Day 171: Mile 1780.7 | Bracket Brook

Our second day in New Hampshire I ran into an old friend. Do you all remember Turbo? From my first couple of weeks on trail? I hiked with him up to Franklin, North Carolina along with Hott Dogg and Pioneer. Well, he found me in New Hampshire! On my way up to the Mt. Smarts fire tower Miles and I had split up. I wanted to take my time and he wanted to go fast. So we agreed on a place where we might camp if I could make it that far and he went on ahead. Anyway, Turbo let me pass him on an uphill, and he looked very familiar. I said, "Turbo!? Is that you?" "Life Aler?!" He responded. I nodded. We stopped.
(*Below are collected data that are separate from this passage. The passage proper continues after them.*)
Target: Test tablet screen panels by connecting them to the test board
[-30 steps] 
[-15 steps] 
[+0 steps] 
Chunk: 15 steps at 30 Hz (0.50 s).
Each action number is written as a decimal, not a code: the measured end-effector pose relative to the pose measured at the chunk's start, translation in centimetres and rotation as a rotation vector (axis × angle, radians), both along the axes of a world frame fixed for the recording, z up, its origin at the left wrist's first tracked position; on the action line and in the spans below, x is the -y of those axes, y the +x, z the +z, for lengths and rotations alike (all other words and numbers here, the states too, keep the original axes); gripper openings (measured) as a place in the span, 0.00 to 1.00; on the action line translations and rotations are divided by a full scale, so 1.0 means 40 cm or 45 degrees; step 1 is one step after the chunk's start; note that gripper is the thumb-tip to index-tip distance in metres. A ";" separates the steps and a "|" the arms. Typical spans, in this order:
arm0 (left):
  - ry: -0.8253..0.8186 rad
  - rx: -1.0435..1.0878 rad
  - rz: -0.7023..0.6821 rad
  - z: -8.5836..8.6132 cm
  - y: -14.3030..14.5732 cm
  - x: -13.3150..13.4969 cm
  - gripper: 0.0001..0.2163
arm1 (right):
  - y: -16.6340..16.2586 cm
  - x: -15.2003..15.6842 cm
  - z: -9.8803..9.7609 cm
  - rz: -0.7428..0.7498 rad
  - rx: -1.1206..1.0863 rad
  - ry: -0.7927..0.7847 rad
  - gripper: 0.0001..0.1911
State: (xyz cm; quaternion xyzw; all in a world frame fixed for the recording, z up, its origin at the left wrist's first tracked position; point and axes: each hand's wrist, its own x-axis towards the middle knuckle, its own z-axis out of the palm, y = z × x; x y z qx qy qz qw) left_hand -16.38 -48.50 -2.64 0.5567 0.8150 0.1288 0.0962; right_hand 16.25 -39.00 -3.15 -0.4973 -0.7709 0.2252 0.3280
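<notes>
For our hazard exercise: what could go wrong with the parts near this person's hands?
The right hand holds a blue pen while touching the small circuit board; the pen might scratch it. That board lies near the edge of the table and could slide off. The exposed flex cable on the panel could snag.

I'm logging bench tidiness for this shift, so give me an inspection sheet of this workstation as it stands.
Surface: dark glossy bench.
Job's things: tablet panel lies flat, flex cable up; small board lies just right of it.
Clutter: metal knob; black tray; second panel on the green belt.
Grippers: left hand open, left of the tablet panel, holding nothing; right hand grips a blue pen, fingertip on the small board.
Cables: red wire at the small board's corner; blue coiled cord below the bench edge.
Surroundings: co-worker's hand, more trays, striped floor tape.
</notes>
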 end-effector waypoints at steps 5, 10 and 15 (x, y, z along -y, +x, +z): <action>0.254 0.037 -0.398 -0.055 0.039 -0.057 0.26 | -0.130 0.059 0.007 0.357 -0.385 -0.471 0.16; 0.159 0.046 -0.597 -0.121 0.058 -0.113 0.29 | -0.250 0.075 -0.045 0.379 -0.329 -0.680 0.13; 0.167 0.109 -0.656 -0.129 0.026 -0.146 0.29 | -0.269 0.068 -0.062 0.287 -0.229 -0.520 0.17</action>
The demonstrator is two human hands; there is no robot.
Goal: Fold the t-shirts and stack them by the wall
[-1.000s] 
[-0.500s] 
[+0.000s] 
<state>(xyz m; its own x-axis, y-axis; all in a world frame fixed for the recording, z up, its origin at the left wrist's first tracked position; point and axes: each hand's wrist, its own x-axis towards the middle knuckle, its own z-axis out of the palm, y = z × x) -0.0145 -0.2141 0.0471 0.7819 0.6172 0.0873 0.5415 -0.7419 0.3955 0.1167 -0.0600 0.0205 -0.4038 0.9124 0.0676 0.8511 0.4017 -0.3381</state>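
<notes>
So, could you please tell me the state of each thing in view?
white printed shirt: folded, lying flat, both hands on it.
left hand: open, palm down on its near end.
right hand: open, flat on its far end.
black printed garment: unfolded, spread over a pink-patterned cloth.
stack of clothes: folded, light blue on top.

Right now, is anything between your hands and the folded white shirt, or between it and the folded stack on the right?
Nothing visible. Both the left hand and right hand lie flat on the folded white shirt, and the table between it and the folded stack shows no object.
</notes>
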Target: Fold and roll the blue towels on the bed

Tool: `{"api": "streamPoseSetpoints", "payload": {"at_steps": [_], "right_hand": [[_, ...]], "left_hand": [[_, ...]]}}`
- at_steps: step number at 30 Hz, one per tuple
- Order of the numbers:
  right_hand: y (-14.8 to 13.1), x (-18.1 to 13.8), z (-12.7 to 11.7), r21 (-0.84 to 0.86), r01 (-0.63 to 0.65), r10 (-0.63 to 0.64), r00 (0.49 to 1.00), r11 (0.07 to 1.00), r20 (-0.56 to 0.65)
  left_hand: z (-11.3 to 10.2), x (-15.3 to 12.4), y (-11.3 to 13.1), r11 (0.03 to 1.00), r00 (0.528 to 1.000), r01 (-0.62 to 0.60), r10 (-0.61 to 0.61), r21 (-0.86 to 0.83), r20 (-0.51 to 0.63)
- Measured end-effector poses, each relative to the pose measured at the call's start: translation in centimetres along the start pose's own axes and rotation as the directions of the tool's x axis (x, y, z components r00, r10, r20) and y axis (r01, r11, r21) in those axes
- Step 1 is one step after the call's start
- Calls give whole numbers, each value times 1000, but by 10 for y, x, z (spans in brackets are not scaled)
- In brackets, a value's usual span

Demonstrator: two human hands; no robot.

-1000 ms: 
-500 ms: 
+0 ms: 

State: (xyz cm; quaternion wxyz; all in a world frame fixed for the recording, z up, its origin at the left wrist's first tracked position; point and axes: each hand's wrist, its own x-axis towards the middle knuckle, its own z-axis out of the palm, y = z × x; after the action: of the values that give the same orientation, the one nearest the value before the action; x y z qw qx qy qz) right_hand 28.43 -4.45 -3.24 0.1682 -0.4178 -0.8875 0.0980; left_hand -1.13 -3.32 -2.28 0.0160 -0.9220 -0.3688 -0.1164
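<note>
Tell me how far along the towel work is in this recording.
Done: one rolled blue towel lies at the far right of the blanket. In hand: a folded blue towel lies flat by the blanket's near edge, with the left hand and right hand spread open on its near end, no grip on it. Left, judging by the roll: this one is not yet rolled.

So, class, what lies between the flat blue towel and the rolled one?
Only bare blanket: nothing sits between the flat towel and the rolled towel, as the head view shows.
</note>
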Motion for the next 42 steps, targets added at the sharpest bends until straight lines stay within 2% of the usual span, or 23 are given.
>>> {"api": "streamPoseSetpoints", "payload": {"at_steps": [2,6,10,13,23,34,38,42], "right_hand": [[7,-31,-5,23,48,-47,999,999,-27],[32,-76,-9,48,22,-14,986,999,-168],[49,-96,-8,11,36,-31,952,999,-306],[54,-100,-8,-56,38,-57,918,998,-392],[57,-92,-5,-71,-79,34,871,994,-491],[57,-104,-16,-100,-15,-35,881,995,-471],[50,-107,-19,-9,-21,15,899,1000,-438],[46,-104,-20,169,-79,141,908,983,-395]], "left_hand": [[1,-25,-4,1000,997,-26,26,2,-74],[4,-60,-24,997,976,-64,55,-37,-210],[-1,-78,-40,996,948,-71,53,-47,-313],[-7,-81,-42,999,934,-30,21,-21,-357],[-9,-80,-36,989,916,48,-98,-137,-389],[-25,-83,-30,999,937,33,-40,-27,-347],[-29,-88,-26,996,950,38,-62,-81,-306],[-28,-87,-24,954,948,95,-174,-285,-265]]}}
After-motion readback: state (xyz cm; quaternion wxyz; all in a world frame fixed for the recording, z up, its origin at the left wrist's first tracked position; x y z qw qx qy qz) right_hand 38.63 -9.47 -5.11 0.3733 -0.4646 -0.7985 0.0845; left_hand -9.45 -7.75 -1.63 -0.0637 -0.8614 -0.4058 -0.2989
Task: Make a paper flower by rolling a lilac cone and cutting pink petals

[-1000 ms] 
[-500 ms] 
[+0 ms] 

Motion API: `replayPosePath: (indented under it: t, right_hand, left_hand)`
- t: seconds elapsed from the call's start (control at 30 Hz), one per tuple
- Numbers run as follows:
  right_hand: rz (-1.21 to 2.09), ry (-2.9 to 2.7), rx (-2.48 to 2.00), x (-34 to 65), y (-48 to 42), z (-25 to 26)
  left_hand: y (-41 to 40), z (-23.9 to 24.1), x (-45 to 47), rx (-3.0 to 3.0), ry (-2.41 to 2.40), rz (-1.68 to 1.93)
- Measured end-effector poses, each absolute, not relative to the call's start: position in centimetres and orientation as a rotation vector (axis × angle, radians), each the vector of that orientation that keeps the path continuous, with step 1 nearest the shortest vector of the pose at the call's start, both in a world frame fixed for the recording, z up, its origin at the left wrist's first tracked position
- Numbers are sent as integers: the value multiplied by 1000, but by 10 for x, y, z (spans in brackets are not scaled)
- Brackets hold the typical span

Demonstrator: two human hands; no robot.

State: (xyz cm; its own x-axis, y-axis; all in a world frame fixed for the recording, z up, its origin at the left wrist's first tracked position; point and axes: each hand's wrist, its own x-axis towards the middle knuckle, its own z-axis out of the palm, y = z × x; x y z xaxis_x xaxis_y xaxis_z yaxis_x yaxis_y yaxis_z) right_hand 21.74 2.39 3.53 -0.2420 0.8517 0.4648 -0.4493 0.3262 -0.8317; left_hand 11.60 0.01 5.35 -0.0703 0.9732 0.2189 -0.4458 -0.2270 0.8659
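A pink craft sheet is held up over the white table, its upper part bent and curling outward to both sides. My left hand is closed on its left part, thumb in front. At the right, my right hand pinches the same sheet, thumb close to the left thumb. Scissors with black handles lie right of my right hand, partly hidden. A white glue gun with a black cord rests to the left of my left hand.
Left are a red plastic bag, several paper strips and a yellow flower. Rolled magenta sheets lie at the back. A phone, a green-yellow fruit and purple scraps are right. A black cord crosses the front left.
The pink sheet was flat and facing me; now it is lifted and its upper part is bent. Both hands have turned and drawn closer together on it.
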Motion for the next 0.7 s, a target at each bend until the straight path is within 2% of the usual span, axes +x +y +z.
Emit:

"Holy Smokes!" He said, "I thought you'd gone home! I'm so glad you're still out here!" Turbo and I had started on the same day, we realized, and we were some of the last February start northbound hikers still out on the trail. We compared our plans for Katahdin and, at the time, our summit date was the same. How crazy would it be if we finished on the same day!? We marveled at our encounter. On the uphill I kept his pace, we talked about all the things that had happened since we'd last seen each other. The people that got off trail, the friends we made, the crazy weather. Eventually, he needed to stop for a break but I kept going. I promised I'd see him again and we took one last photo together.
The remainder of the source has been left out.